Biology 205: Problem Set for Lectures 9, 10, and 11
1. Name the three primary cytoskeletal filaments in order of decreasing
diameter.
A. Microtubules
B. Intermediate filaments
C. Actin filaments (microfilaments)
2. Receptor-activated G-proteins interact with a variety of downstream effectors
such as adenylyl cyclase and Phospholipase C. What second messenger
molecule(s) is/are generated by activation of phospholipase C and what is/are
the downstream effector(s)?
Inositol trisphosphate (IP3), which causes the release of calcium from
internal stores in the ER, and diacylglycerol (DAG). The combined effect of
a calcium transient and DAG production is to activate protein kinase C and
recruit it to the membrane for phosphorylation of its downstream targets.
3. Of the two types of signaling molecules we discussed in class (large
hydrophillic ligands and small or hydrophobic molecules), which mediates the
most direct signaling pathway and why?
Steroids and NO. Since they are membrane permeable and bind and
directly activate their cytoplasmic receptors, they are most direct - there
are no intermediate proteins orsecond messengers involved.
4. Most tyrosine kinase receptors must oligomerize to be activated. Why is this
necessary and how is it achieved?
The receptors must oligomerize (dimerize) in order to autophosphorylate.
Autophosphorylation occurs between receptor monomers that are
clustered in the membrane upon ligand binding to the extracellular domain
of the receptor.
5. The growth factor PDGF activates a signaling pathway in cells via a receptor
tyrosine kinase, yet the downstream effector of receptor activation is MAP
kinase. How is this acheived?
Activation of the PDGF receptor tyrosine kinase leads to the recruitment
and activation of Ras. Activated Ras converts the tyrosine kinase cascade
to a serine/threonine kinase cascade by activating the MAP kinase
pathway.
6. You are working in a lab to examine the cellular responses to a new drug.
You treat cells with the drug and measure the intracellular level of cAMP and find
it to be increased in response to this treatment.

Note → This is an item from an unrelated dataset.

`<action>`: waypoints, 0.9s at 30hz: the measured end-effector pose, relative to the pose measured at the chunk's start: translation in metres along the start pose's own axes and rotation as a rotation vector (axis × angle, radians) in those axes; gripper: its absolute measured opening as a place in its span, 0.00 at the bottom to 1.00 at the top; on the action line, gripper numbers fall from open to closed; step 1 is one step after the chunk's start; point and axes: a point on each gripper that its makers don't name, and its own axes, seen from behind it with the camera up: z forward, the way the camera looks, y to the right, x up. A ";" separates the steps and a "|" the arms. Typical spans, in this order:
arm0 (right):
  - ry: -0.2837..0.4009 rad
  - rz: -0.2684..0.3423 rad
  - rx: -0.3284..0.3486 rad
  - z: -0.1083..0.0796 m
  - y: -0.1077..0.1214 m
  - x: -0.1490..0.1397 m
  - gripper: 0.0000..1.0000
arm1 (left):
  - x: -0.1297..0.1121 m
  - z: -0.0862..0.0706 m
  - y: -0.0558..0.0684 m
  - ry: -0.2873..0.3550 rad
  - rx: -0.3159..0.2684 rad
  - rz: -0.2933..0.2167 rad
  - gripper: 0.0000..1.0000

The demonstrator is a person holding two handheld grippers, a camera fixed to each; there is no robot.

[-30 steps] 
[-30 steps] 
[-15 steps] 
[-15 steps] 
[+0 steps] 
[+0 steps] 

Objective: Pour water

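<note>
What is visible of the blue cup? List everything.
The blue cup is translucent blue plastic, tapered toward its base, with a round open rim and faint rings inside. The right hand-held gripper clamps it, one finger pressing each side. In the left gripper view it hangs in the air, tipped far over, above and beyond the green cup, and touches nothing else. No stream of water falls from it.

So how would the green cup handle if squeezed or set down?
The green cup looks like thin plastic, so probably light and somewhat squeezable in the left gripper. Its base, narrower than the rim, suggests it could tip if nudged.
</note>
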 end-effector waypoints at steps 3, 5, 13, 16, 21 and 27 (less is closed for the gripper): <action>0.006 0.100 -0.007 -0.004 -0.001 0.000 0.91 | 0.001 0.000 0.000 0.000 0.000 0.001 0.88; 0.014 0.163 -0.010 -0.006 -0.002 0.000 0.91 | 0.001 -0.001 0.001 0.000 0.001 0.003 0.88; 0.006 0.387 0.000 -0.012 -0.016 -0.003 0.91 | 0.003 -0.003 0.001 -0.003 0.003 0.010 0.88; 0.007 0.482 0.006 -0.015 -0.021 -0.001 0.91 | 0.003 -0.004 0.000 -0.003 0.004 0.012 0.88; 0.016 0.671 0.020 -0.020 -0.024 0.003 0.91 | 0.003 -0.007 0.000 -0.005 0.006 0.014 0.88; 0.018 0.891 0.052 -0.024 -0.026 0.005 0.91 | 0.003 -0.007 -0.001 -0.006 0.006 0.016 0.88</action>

With what type of receptorwould
you predict the drug interacts? How is this rise in cAMP used to change cellular
physiology or metabolism?
A G-protein coupled receptor (GPCR, 7TMD receptor). cAMP activates
protein kinase A (PKA) by binding to its inhibitory subunit and releasing
the active kinase subunit to phosphorylate downstream targets in the
cytoplasm that alter gene expression.
7. A common technique used to study microtubule-based motor proteins is to
attach them to a microscope slide by their tails (which stick avidly to glass) and
then add polymerized microtubules to them. The microtubules are moved along
the glass as the motors "walk" along their length in what is known as a
"microtubule gliding assay".
In which direction will microtubules glide on a coverslip coated with kinesin and
on a coverslip coated with dynein (i.e. plus end first or minus end first)?

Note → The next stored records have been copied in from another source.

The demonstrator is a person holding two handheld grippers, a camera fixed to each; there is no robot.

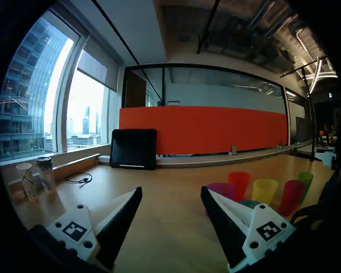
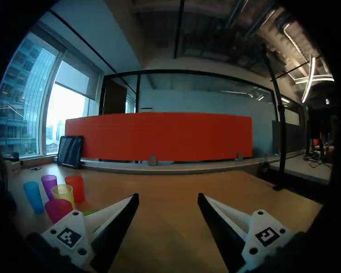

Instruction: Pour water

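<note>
**Cups.** A group of coloured plastic cups point(image 2: 57, 195) stood upright and close together on the wooden table point(image 2: 170, 182), in front of the orange partition point(image 2: 161, 136) and well apart from it. In the right gripper view the group lay below the partition's left end: a blue cup point(image 2: 33, 195), a purple cup point(image 2: 48, 184), a yellow cup point(image 2: 62, 194), a red cup point(image 2: 75, 187) and, farthest from the partition, a magenta cup point(image 2: 57, 209). In the left gripper view the cups lay below the partition's right end, with a green cup point(image 1: 305, 179) farthest to that side. It could not be told whether any cup held water.

**Grippers.** The left gripper point(image 1: 170, 200) hung over bare tabletop in front of the partition's middle, jaws spread wide and released, with nothing between them. One finger partly hid the cups. The right gripper point(image 2: 168, 204) was likewise parted and empty, with the cups just beside its left finger.

**Surroundings.** A black tablet point(image 1: 134, 149) leaned upright at the partition's left end. Farther left of the partition, under the window point(image 1: 79, 113), lay a dark cable point(image 1: 79, 178), a clear glass point(image 1: 25, 177) and a lidded jar point(image 1: 45, 170).
</note>
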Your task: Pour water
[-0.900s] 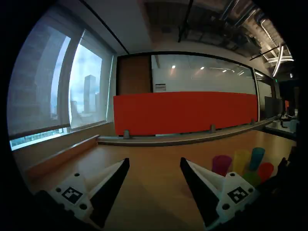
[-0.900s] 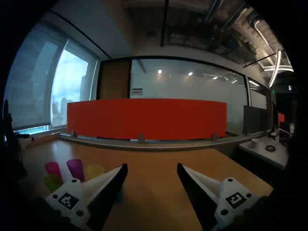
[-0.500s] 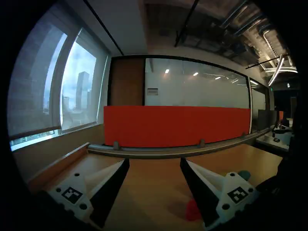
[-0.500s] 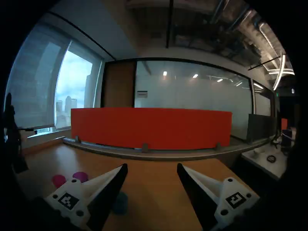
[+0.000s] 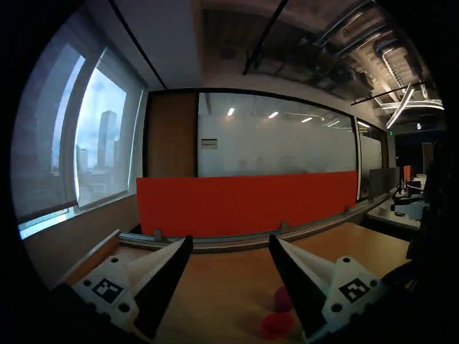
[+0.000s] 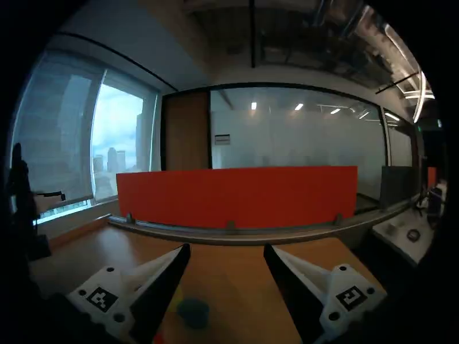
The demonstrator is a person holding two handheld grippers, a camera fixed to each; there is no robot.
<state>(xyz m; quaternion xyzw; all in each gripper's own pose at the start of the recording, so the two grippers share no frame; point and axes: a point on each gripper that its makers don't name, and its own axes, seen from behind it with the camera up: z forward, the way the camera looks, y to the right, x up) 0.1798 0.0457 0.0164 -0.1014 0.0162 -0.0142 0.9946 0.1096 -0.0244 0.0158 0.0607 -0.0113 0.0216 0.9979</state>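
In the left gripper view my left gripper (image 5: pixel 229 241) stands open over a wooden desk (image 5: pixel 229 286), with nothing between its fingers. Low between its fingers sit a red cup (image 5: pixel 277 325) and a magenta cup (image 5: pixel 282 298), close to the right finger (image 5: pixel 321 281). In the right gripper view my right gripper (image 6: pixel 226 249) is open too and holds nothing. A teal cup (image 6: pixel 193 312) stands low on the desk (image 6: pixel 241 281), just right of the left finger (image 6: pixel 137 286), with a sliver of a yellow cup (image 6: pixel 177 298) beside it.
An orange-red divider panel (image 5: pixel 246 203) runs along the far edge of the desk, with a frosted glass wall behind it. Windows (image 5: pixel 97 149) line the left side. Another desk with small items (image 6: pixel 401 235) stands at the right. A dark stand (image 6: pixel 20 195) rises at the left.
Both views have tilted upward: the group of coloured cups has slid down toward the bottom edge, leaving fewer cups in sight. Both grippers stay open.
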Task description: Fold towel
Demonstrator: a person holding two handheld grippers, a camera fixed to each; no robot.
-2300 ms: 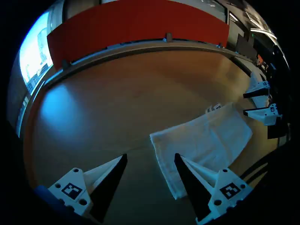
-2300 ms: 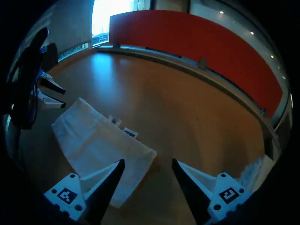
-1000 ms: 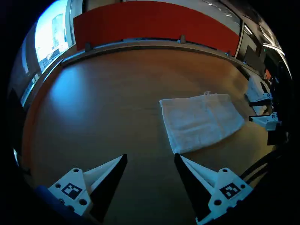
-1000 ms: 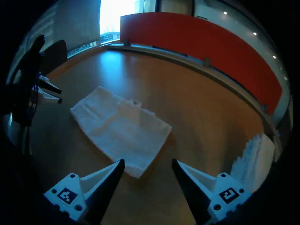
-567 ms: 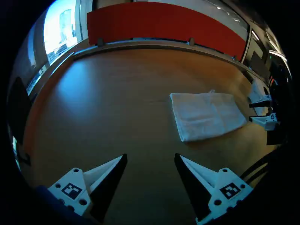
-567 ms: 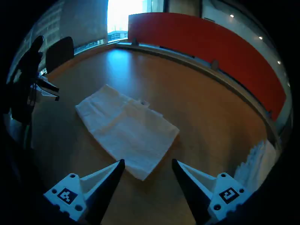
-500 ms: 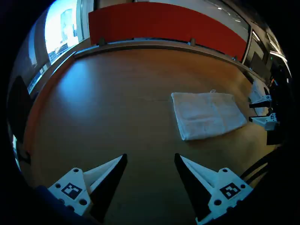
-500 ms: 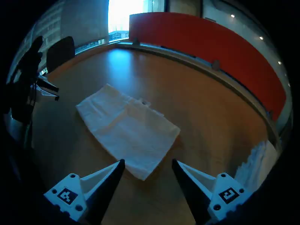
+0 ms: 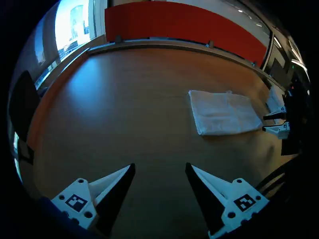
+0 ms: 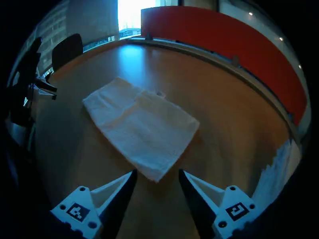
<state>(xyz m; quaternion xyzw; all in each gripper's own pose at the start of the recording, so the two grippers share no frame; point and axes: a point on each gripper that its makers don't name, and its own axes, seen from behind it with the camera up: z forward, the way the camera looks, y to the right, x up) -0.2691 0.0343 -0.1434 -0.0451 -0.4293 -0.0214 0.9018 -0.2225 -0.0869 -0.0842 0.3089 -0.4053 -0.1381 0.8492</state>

Kinesin - minus end first, dynein - plus end first.
8. Dynamic instability causes microtubules to either grow or shrink rapidly. If
you have an individual microtubule that's in a shrinking phase:
A. What must happen at the microtubule plus end for it to stop shrinking and start
growing?
GTP-charged tubulin must begin assembling on the plus end to restore the
GTP cap. Also, the conformation of the microtubule tip must structurally
interconvert from the "peeled-bannana" or "ram's-head" structure in which
the protofilaments peel away from the microtubule into the flat 2dimensional sheet associated with microtubule growth.
B. How would a change in monomeric tubulin (heterodimers of alpha- and betatubulin) affect this switch?
Low tubulin would make rescue less likely, while higher concentrations
would increase the probability.
C What would happen if GDP but no GTP were present in the solution?
The microtubule would never rescue to a growing phase.